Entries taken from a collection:
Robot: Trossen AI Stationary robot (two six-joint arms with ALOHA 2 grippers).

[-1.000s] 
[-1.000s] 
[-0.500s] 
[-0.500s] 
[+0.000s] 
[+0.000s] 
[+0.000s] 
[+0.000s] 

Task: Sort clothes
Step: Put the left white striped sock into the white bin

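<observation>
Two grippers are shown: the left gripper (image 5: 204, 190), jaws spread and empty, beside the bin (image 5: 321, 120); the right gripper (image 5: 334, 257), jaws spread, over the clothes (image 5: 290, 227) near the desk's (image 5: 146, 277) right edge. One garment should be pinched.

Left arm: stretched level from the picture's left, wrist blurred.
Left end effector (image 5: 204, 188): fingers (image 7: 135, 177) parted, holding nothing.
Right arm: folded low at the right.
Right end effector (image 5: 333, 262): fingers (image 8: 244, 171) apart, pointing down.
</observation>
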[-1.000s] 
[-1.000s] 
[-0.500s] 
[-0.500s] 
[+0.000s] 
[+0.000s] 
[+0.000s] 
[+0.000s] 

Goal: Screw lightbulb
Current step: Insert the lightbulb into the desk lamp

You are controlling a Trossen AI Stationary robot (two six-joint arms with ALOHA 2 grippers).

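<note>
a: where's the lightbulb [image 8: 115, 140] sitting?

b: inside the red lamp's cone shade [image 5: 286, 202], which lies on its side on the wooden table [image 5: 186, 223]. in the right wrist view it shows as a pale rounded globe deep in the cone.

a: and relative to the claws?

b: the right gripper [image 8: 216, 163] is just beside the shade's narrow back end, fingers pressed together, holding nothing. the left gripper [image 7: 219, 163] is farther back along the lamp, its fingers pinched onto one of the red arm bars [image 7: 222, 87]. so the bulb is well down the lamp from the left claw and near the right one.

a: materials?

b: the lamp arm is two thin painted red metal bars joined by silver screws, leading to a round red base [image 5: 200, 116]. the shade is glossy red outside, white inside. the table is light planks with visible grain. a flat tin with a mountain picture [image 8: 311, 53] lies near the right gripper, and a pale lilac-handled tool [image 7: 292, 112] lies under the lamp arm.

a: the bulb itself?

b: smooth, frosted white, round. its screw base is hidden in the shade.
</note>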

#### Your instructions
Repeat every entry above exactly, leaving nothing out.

#### Your solution
Robot: Trossen AI Stationary robot (two six-joint arms with ALOHA 2 grippers).

[-1.000s] 
[-1.000s] 
[-0.500s] 
[-0.500s] 
[+0.000s] 
[+0.000s] 
[+0.000s] 
[+0.000s] 

Task: Sort clothes
Step: Put the left white striped sock into the white bin

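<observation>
Two grippers are shown: the left gripper (image 5: 204, 190), jaws spread and empty, beside the bin (image 5: 321, 120); the right gripper (image 5: 334, 257), jaws spread, over the clothes (image 5: 290, 227) near the desk's (image 5: 146, 277) right edge. One garment should be pinched.

Left arm: stretched level from the picture's left, wrist blurred.
Left end effector (image 5: 204, 188): fingers (image 7: 135, 177) parted, holding nothing.
Right arm: folded low at the right.
Right end effector (image 5: 333, 262): fingers (image 8: 244, 171) apart, pointing down.
</observation>
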[-1.000s] 
[-1.000s] 
[-0.500s] 
[-0.500s] 
[+0.000s] 
[+0.000s] 
[+0.000s] 
[+0.000s] 

Goal: Screw lightbulb
Current step: Insert the lightbulb into the desk lamp

You are controlling a Trossen AI Stationary robot (two six-joint arms with ALOHA 2 grippers).

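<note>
a: where's the lightbulb [image 8: 115, 140] sitting?

b: inside the red lamp's cone shade [image 5: 286, 202], which lies on its side on the wooden table [image 5: 186, 223]. in the right wrist view it shows as a pale rounded globe deep in the cone.

a: and relative to the claws?

b: the right gripper [image 8: 216, 163] is just beside the shade's narrow back end, fingers pressed together, holding nothing. the left gripper [image 7: 219, 163] is farther back along the lamp, its fingers pinched onto one of the red arm bars [image 7: 222, 87]. so the bulb is well down the lamp from the left claw and near the right one.

a: materials?

b: the lamp arm is two thin painted red metal bars joined by silver screws, leading to a round red base [image 5: 200, 116]. the shade is glossy red outside, white inside. the table is light planks with visible grain. a flat tin with a mountain picture [image 8: 311, 53] lies near the right gripper, and a pale lilac-handled tool [image 7: 292, 112] lies under the lamp arm.

a: the bulb itself?

b: smooth, frosted white, round. its screw base is hidden in the shade.
</note>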

Nothing more is required for this exercise.